Layer 2: It turned out that they'd discarded my nice working analogue lock-in amplifier design (3 jellybean chips and some Rs and Cs) in favour of a digital lock-in, probably to allow them to re-use a previous design. They'd never built a lock-in before, and were trying to extract the (approximately trapezoidal) signal waveform by least-squares curve fitting to a sine wave, instead of multiplying by samples of the sine and averaging like normal people.
Everybody screws up their first digital lock-in(***), but I'd never seen one as bad as that. (For non signals-and-systems folks: least squares fitting works OK at high signal-to-noise ratio, but being nonlinear, it falls apart completely with noisy data. Multiply-and-average uses the linear orthogonality property of sines and cosines, and so works at any SNR. The fast Fourier transform works that way too.)
I didn't get to the last onion layer, because the founder ran out of both money and friends. He never did pay me for my last month's work. A pity—I would have made those boxes do good measurements eventually.
A few lessons learned:
Stay out of Orange County.
Seriously, having a sharp technical person supervising, with a formal specification, design reviews, sign-offs on hardware and software, unit tests, and so on would have prevented this disaster. Considering all the effort that was wasted, doing it right might not have been any more expensive, and the system would have worked.
Checking the CE's references would have been a smart move too. They claimed that their contracts mostly forbade them to tell who their customers were, and the founder fell for that one. Oh, and when checking references, if you get good ones be sure to ask the names of the CE's people that worked on those projects. They'll always give out their 'A' team's customers, but you may get the 'B' or 'C' team. In our case, the guy who did the lock-in and encoder work was their CTO, so presumably the 'B' team was worse.
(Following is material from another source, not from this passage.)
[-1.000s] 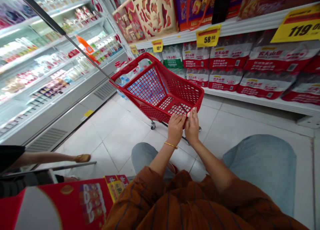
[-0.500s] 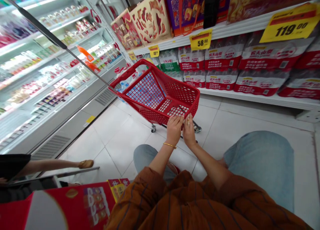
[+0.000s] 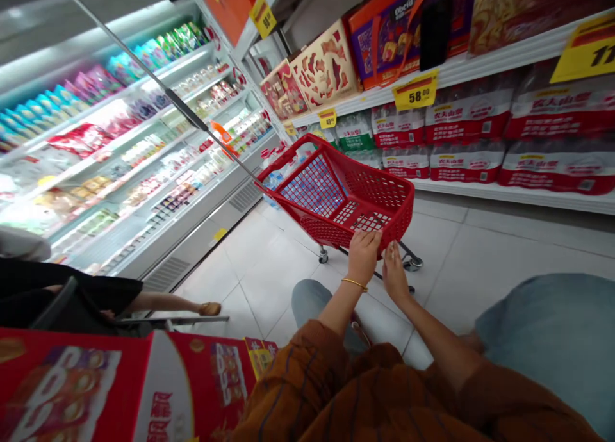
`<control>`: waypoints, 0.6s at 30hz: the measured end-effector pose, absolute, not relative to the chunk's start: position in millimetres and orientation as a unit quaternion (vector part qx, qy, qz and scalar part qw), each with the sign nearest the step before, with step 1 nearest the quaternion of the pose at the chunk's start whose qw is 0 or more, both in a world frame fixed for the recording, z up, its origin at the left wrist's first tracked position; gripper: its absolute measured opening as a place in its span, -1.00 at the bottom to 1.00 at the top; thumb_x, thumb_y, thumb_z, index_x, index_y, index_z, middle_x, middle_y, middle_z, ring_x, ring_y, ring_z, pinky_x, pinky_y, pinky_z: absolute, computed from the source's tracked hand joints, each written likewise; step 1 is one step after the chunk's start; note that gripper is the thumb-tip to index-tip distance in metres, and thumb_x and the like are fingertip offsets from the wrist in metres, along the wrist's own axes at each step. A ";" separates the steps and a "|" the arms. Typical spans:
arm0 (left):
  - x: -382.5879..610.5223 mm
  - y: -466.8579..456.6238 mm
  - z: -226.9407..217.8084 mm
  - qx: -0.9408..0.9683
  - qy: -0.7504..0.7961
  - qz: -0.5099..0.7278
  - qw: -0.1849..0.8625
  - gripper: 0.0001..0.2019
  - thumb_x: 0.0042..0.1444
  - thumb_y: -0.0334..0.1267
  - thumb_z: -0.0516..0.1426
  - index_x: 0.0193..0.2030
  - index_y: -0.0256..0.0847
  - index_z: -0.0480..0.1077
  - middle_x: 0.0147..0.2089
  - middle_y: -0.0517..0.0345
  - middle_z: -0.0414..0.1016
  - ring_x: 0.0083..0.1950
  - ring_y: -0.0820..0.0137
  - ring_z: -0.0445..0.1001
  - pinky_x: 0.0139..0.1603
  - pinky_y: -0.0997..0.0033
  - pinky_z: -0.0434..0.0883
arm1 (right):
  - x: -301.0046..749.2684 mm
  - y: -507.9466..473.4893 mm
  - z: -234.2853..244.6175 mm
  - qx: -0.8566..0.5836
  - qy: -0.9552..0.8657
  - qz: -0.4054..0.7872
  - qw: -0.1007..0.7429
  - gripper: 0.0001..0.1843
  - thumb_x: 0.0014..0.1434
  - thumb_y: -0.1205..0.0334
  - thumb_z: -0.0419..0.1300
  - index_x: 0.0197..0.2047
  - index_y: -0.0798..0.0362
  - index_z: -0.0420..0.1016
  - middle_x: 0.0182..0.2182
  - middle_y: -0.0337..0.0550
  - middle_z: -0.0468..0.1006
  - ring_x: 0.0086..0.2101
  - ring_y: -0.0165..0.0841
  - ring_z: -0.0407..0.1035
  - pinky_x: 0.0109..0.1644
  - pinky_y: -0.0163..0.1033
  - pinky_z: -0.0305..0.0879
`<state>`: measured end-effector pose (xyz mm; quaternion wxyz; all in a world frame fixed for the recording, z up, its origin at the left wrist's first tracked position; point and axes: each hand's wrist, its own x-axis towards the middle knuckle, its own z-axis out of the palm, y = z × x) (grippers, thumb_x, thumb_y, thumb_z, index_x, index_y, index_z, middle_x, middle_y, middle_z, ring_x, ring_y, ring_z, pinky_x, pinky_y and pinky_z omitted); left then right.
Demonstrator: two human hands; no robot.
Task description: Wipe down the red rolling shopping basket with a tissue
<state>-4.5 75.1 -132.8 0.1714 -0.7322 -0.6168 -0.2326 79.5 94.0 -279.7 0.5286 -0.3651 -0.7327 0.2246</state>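
Observation:
A red plastic mesh shopping basket on wheels (image 3: 336, 195) stands on the tile floor just ahead of me, tilted in view. My left hand (image 3: 364, 257), with a gold bangle (image 3: 354, 284) on its wrist, grips the basket's near rim. My right hand (image 3: 394, 275) sits just to its right, fingertips against the rim's lower edge. The basket holds nothing that I can see, and its mesh shows bottled water behind it. Below my arms are my orange striped sleeves (image 3: 384, 397) and light blue denim legs (image 3: 548, 346).
Shrink-wrapped bottled water packs (image 3: 466, 128) and gift boxes (image 3: 327, 70) fill the shelves on the right. A chilled display case (image 3: 120, 154) runs along the left. A long dark pole (image 3: 163, 90) meets the basket's far corner. A red gift box (image 3: 91, 384) and a person's leg (image 3: 168, 303) lie lower left.
The whole view has swung, so the basket and my hands sit further right. The red gift box fills more of the lower left, and more of the chilled case shows.

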 end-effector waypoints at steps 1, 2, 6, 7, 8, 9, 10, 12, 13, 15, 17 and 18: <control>-4.7 75.8 -133.3 -0.733 -0.614 -0.235 0.175 -0.71 0.28 -0.34 -0.02 0.07 -0.22 0.40 -0.09 0.03 0.57 -0.01 0.33 0.46 0.22 0.14 0.32 | 79.6 92.2 -282.2 -0.365 -0.729 0.233 0.531 -0.32 0.26 0.44 -0.20 0.42 0.04 -0.23 0.36 0.15 -0.05 0.35 -0.11 -0.19 0.27 0.29 0.09; -4.8 76.2 -133.9 -0.735 -0.612 -0.232 0.174 -0.72 0.28 -0.34 -0.02 0.07 -0.22 0.39 -0.09 0.04 0.57 -0.01 0.33 0.46 0.22 0.14 0.31 | 79.5 90.7 -282.5 -0.367 -0.725 0.239 0.532 -0.34 0.27 0.42 -0.19 0.42 0.07 -0.22 0.35 0.17 -0.03 0.34 -0.09 -0.16 0.26 0.30 0.10; -3.2 75.4 -134.8 -0.735 -0.612 -0.235 0.174 -0.71 0.28 -0.35 -0.01 0.08 -0.24 0.38 -0.08 0.02 0.56 0.00 0.34 0.45 0.24 0.15 0.29 | 78.7 90.7 -260.4 -0.404 -0.687 0.262 0.544 -0.38 0.30 0.29 -0.11 0.40 0.02 -0.13 0.34 0.08 0.05 0.34 -0.13 -0.11 0.30 0.25 0.07; -2.5 74.8 -134.7 -0.735 -0.612 -0.237 0.173 -0.71 0.27 -0.35 -0.01 0.09 -0.26 0.38 -0.07 0.02 0.56 0.01 0.33 0.44 0.24 0.15 0.28 | 78.9 92.3 -251.2 -0.416 -0.672 0.264 0.553 -0.39 0.30 0.27 -0.10 0.39 0.01 -0.11 0.32 0.08 0.09 0.33 -0.14 -0.08 0.30 0.24 0.06; -2.0 74.3 -134.5 -0.735 -0.611 -0.238 0.171 -0.71 0.27 -0.35 -0.01 0.09 -0.27 0.37 -0.06 0.01 0.55 0.01 0.33 0.44 0.25 0.15 0.28 | 79.4 94.3 -242.0 -0.424 -0.659 0.267 0.561 -0.39 0.29 0.26 -0.09 0.39 0.02 -0.12 0.31 0.08 0.11 0.32 -0.15 -0.04 0.31 0.23 0.06; -1.7 74.0 -134.4 -0.735 -0.611 -0.240 0.171 -0.70 0.27 -0.35 -0.01 0.10 -0.27 0.37 -0.06 0.02 0.55 0.01 0.32 0.44 0.26 0.14 0.27 | 80.4 96.3 -233.2 -0.426 -0.650 0.270 0.568 -0.38 0.29 0.26 -0.08 0.38 0.02 -0.12 0.31 0.08 0.12 0.31 -0.17 -0.01 0.32 0.21 0.06; -1.7 73.8 -134.1 -0.734 -0.613 -0.240 0.168 -0.70 0.27 -0.36 -0.02 0.11 -0.26 0.36 -0.05 0.02 0.55 0.01 0.32 0.44 0.26 0.13 0.26 | 81.7 98.1 -225.3 -0.427 -0.642 0.269 0.577 -0.38 0.28 0.26 -0.07 0.37 0.04 -0.10 0.30 0.09 0.13 0.30 -0.17 0.01 0.32 0.20 0.06; -2.2 73.7 -133.4 -0.735 -0.613 -0.240 0.162 -0.69 0.28 -0.35 -0.02 0.12 -0.25 0.36 -0.06 0.03 0.55 0.00 0.32 0.44 0.26 0.12 0.26 | 85.6 100.3 -212.6 -0.421 -0.631 0.259 0.598 -0.44 0.26 0.24 -0.02 0.32 0.06 0.03 0.29 0.12 0.13 0.29 -0.16 0.04 0.32 0.17 0.06; -2.6 73.7 -133.0 -0.737 -0.611 -0.240 0.159 -0.69 0.28 -0.35 -0.02 0.12 -0.26 0.35 -0.06 0.02 0.55 0.00 0.32 0.44 0.26 0.12 0.25 | 87.9 100.7 -207.7 -0.415 -0.630 0.255 0.605 -0.47 0.26 0.24 -0.01 0.29 0.07 0.09 0.29 0.13 0.13 0.28 -0.16 0.05 0.32 0.16 0.07; -3.4 73.5 -131.8 -0.740 -0.607 -0.245 0.157 -0.68 0.27 -0.35 -0.02 0.12 -0.28 0.35 -0.05 0.00 0.54 0.01 0.33 0.43 0.27 0.13 0.25 | 92.0 100.5 -200.2 -0.398 -0.638 0.249 0.610 -0.53 0.27 0.25 -0.01 0.24 0.05 0.19 0.29 0.12 0.12 0.28 -0.16 0.07 0.32 0.13 0.08; -3.7 72.8 -130.8 -0.741 -0.605 -0.246 0.153 -0.68 0.27 -0.36 -0.02 0.13 -0.28 0.35 -0.04 -0.01 0.54 0.02 0.34 0.43 0.27 0.13 0.25 | 94.0 100.0 -195.5 -0.384 -0.648 0.243 0.612 -0.54 0.28 0.27 -0.02 0.25 0.01 0.20 0.31 0.08 0.09 0.28 -0.18 0.07 0.33 0.11 0.09; -3.7 72.3 -130.5 -0.741 -0.607 -0.245 0.152 -0.68 0.27 -0.36 -0.02 0.12 -0.27 0.36 -0.03 -0.01 0.54 0.03 0.34 0.43 0.27 0.13 0.26 | 93.8 99.9 -194.3 -0.377 -0.652 0.236 0.614 -0.51 0.29 0.28 -0.03 0.28 -0.01 0.17 0.33 0.05 0.07 0.29 -0.18 0.06 0.33 0.10 0.09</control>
So there you have the sad story of a great project that initially succeded and nevertheless failed in the end. I'd like to have another whack at it one of these times, because it could help a lot of people.
Phil Hobbs
(*) One where the business end slides around on a concave curved surface, like the blade assembly on some razors, so that the pivot point is outside the mechanism like the focus of a lens.
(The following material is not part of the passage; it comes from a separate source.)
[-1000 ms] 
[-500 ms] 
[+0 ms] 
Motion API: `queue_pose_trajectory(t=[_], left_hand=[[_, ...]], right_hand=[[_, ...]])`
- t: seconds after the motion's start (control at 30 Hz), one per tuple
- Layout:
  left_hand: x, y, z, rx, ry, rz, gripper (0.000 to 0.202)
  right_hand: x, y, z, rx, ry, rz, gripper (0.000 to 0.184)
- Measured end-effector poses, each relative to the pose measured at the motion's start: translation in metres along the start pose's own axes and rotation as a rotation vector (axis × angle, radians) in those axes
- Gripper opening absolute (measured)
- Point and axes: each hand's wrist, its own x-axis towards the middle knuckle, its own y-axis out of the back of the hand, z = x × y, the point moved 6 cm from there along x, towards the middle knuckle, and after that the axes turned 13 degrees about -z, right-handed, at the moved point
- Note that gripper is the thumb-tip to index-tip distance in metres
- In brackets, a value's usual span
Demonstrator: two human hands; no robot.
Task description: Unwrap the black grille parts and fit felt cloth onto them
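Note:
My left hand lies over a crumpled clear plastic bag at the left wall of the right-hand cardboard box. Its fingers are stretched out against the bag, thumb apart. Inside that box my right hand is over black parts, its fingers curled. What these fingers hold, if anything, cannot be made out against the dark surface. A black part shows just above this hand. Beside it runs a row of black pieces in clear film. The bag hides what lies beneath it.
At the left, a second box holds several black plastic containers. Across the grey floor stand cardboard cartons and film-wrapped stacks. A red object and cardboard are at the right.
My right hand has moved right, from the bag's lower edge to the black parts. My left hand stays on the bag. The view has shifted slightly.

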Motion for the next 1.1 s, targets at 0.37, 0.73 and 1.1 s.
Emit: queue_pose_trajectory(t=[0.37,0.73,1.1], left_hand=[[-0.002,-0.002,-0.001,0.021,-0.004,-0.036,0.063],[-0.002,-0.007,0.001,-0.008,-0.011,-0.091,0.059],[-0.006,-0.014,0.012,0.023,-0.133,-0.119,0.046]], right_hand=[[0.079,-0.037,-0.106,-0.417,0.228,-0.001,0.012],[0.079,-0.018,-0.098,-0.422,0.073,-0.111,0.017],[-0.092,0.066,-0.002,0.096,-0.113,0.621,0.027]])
(**) A cage system using plates held together with 6-mm centreless-ground stainless steel rods, similar to the Thor Labs 30-mm cage system.
(***) Digital lock-ins are difficult because they have to pull weak signals out of very strong background noise. You have to be totally paranoid about things like slew artifacts, settling time, input voltage sag during sampling, and anything getting in on the reference voltage. Some A/D converters can't slew their internal nodes fast enough to prevent pattern-dependent errors, and many op amps have trouble handling the charge injection that occurs during the A/D's sampling interval. (It's called"kickout".) The frequency domain is pretty brutal, and as far as I can tell, nobody ever learns that except by way of at least one failure. (You also have to use the right algorithm, and curve fitting is not it.)